Exercise requirements
Reproduce each line from the first in the data through the line that contains "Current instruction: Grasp" exactly; give nothing else.

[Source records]
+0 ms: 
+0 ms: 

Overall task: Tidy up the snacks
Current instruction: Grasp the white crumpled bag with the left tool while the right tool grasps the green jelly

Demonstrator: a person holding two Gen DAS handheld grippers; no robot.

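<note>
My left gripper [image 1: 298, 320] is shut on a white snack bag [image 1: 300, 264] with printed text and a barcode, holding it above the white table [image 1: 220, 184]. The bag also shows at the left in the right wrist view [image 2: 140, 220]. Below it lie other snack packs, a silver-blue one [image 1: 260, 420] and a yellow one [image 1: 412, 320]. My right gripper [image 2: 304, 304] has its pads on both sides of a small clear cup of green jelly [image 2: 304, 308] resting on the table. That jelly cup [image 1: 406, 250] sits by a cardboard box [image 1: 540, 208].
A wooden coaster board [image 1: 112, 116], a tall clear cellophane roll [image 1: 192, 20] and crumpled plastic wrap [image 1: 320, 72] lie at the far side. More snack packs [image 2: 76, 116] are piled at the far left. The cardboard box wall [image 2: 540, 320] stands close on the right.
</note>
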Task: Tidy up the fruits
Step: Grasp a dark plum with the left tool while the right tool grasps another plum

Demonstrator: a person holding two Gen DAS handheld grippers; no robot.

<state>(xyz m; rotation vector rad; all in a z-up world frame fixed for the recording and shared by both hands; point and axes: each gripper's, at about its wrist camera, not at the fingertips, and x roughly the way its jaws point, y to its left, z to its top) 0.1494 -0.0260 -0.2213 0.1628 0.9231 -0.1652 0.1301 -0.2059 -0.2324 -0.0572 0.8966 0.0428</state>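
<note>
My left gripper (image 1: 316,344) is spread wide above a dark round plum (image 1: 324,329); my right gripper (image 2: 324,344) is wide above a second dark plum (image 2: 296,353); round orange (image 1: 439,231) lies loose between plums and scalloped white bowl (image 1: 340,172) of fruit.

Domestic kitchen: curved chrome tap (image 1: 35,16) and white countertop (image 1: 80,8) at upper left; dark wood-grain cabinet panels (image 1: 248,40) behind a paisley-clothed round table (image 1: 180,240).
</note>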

Result of the task
+0 ms: 
+0 ms: 

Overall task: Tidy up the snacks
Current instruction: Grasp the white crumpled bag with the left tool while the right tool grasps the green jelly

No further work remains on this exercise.